Task description ▸ What is needed is an exact copy of every record.

++++ Data provided

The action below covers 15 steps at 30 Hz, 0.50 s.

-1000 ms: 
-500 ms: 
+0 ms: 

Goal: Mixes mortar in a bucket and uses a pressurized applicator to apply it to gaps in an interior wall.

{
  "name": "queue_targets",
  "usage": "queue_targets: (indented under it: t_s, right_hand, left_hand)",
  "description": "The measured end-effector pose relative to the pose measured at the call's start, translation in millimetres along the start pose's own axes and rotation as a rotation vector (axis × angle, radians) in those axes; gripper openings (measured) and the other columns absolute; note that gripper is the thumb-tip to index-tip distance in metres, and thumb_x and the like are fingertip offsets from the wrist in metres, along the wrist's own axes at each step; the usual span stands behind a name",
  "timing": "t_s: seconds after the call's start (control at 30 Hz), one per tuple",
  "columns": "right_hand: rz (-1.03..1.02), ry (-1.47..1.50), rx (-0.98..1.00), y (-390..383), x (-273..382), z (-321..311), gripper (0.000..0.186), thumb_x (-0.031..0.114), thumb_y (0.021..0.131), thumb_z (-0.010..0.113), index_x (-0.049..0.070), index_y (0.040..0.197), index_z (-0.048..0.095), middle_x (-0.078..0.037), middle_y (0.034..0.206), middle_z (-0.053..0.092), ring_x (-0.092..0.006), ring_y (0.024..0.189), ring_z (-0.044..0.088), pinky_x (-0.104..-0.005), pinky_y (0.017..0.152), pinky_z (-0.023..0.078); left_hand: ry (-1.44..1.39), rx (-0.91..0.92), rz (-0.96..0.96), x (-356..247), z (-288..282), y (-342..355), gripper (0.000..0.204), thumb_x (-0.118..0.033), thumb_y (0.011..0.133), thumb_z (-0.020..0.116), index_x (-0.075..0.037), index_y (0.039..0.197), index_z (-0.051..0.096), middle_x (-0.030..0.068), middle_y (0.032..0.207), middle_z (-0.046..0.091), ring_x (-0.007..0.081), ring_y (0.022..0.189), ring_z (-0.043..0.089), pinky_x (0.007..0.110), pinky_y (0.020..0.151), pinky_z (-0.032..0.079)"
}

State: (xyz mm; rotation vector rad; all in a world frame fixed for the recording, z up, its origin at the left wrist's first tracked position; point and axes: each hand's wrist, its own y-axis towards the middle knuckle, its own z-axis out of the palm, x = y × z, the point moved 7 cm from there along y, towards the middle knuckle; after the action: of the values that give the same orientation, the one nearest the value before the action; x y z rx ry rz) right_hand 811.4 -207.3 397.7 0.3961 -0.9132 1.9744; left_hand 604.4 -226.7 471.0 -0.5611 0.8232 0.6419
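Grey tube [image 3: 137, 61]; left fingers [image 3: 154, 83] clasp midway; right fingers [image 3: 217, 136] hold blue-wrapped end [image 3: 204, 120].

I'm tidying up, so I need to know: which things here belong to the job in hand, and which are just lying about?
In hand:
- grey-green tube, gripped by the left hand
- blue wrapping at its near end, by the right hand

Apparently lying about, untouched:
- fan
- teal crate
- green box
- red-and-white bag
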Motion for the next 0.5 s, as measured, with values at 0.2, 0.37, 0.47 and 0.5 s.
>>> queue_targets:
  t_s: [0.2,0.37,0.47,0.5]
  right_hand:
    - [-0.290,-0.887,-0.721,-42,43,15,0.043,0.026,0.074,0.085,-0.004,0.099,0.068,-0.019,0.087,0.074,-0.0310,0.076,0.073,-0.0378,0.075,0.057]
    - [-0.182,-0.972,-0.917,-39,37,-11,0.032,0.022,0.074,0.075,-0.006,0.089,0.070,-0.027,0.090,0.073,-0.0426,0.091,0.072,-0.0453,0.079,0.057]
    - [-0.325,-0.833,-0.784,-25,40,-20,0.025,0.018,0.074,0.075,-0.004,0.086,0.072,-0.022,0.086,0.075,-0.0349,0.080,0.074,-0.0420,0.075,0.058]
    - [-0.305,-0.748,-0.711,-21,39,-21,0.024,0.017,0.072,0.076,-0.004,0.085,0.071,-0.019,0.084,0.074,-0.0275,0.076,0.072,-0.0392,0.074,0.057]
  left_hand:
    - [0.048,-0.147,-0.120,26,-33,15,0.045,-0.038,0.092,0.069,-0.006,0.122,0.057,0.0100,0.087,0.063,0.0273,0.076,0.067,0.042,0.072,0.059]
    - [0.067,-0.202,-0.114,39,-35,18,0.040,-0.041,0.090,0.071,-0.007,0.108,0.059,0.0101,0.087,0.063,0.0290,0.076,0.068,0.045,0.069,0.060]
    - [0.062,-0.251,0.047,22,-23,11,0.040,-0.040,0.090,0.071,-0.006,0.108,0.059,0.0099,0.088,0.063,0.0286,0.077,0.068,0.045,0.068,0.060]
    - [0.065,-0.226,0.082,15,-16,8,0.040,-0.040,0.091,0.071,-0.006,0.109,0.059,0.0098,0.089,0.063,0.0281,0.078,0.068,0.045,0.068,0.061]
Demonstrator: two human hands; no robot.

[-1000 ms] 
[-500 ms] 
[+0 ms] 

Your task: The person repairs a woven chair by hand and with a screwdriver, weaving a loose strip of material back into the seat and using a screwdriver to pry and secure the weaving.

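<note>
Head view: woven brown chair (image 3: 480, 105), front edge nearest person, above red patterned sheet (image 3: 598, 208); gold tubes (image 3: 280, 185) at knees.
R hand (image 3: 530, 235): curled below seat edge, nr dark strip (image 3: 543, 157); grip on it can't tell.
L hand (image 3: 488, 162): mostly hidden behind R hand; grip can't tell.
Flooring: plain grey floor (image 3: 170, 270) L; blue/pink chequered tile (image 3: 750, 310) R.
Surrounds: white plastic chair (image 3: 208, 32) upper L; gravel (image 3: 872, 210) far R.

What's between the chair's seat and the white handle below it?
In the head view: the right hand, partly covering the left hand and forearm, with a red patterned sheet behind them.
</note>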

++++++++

Exercise output ▸
The action below covers 15 steps at 30 Hz, 0.50 s.

-1000 ms: 
-500 ms: 
+0 ms: 

Goal: Mixes mortar in a bucket and uses a pressurized applicator to apply it to gaps in an interior wall.

{
  "name": "queue_targets",
  "usage": "queue_targets: (indented under it: t_s, right_hand, left_hand)",
  "description": "The measured end-effector pose relative to the pose measured at the call's start, translation in millimetres along the start pose's own axes and rotation as a rotation vector (axis × angle, radians) in those axes; gripper openings (measured) and the other columns absolute; note that gripper is the thumb-tip to index-tip distance in metres, and thumb_x and the like are fingertip offsets from the wrist in metres, along the wrist's own axes at each step; the usual span stands behind a name",
  "timing": "t_s: seconds after the call's start (control at 30 Hz), one per tuple",
  "columns": "right_hand: rz (-1.03..1.02), ry (-1.47..1.50), rx (-0.98..1.00), y (-390..383), x (-273..382), z (-321..311), gripper (0.000..0.186), thumb_x (-0.031..0.114), thumb_y (0.021..0.131), thumb_z (-0.010..0.113), index_x (-0.049..0.070), index_y (0.040..0.197), index_z (-0.048..0.095), middle_x (-0.078..0.037), middle_y (0.034..0.206), middle_z (-0.053..0.092), ring_x (-0.092..0.006), ring_y (0.024..0.189), ring_z (-0.044..0.088), pinky_x (-0.104..-0.005), pinky_y (0.017..0.152), pinky_z (-0.023..0.078); left_hand: ry (-1.44..1.39), rx (-0.91..0.92), rz (-0.96..0.96), x (-356..247), z (-288..282), y (-342..355), gripper (0.000..0.204), thumb_x (-0.118..0.033), thumb_y (0.011..0.133), thumb_z (-0.020..0.116), index_x (-0.075..0.037), index_y (0.039..0.197), index_z (-0.051..0.096), middle_x (-0.030..0.068), middle_y (0.032..0.207), middle_z (-0.046..0.091), ring_x (-0.007..0.081), ring_y (0.022..0.189), ring_z (-0.043..0.089), pinky_x (0.007..0.110), pinky_y (0.020..0.151), pinky_z (-0.032..0.079)"
}

State: (xyz mm; rotation vector rad; all in a world frame fixed for the recording, z up, its origin at the left wrist's first tracked position; point and axes: each hand's wrist, its own y-axis towards the middle knuckle, its own z-axis out of the palm, x = y × z, the point moved 7 cm from there along y, towards the middle knuckle; after the action: of the values that give the same orientation, the one nearest the value before the action; x y z rx ry rz) right_hand 811.4 -207.3 397.7 0.3961 -0.9132 1.9744; left_hand 604.4 -226.7 471.0 -0.5611 0.8232 0.6419
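Grey tube [image 3: 137, 61]; left fingers [image 3: 154, 83] clasp midway; right fingers [image 3: 217, 136] hold blue-wrapped end [image 3: 204, 120].

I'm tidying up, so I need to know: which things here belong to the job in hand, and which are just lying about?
In hand:
- grey-green tube, gripped by the left hand
- blue wrapping at its near end, by the right hand

Apparently lying about, untouched:
- fan
- teal crate
- green box
- red-and-white bag
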Motion for the next 0.5 s, as measured, with values at 0.2, 0.37, 0.47 and 0.5 s.
>>> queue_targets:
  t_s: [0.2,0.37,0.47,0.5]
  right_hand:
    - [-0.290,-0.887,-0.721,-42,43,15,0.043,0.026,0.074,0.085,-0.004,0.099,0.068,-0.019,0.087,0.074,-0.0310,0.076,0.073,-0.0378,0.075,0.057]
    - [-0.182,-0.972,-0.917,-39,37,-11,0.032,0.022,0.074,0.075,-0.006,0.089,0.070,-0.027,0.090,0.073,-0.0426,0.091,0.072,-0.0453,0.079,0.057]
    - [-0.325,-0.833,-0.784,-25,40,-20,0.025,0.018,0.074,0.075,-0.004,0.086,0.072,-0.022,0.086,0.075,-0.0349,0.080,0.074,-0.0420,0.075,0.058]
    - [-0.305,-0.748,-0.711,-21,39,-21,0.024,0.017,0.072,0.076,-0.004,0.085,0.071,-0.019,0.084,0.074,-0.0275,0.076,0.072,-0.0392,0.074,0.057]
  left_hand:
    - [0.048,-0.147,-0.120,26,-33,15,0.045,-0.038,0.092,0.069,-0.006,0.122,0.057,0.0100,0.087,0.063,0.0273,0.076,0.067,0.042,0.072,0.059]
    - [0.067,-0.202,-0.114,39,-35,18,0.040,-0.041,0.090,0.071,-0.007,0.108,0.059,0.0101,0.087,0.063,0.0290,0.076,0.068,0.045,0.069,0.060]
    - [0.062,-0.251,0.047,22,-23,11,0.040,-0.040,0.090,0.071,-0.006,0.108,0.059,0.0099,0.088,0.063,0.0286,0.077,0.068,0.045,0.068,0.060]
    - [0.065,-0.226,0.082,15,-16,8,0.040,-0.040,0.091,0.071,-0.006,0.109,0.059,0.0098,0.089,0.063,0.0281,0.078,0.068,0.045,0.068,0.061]
Demonstrator: two human hands; no robot.

[-1000 ms] 
[-500 ms] 
[+0 ms] 

Your task: The person repairs a woven chair by hand and with a screwdriver, weaving a loose strip of material back into the seat and using a screwdriver to pry and secure the weaving.

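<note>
Head view: woven brown chair (image 3: 480, 105), front edge nearest person, above red patterned sheet (image 3: 598, 208); gold tubes (image 3: 280, 185) at knees.
R hand (image 3: 530, 235): curled below seat edge, nr dark strip (image 3: 543, 157); grip on it can't tell.
L hand (image 3: 488, 162): mostly hidden behind R hand; grip can't tell.
Flooring: plain grey floor (image 3: 170, 270) L; blue/pink chequered tile (image 3: 750, 310) R.
Surrounds: white plastic chair (image 3: 208, 32) upper L; gravel (image 3: 872, 210) far R.

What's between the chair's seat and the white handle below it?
In the head view: the right hand, partly covering the left hand and forearm, with a red patterned sheet behind them.
</note>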

This exercise requires no further work.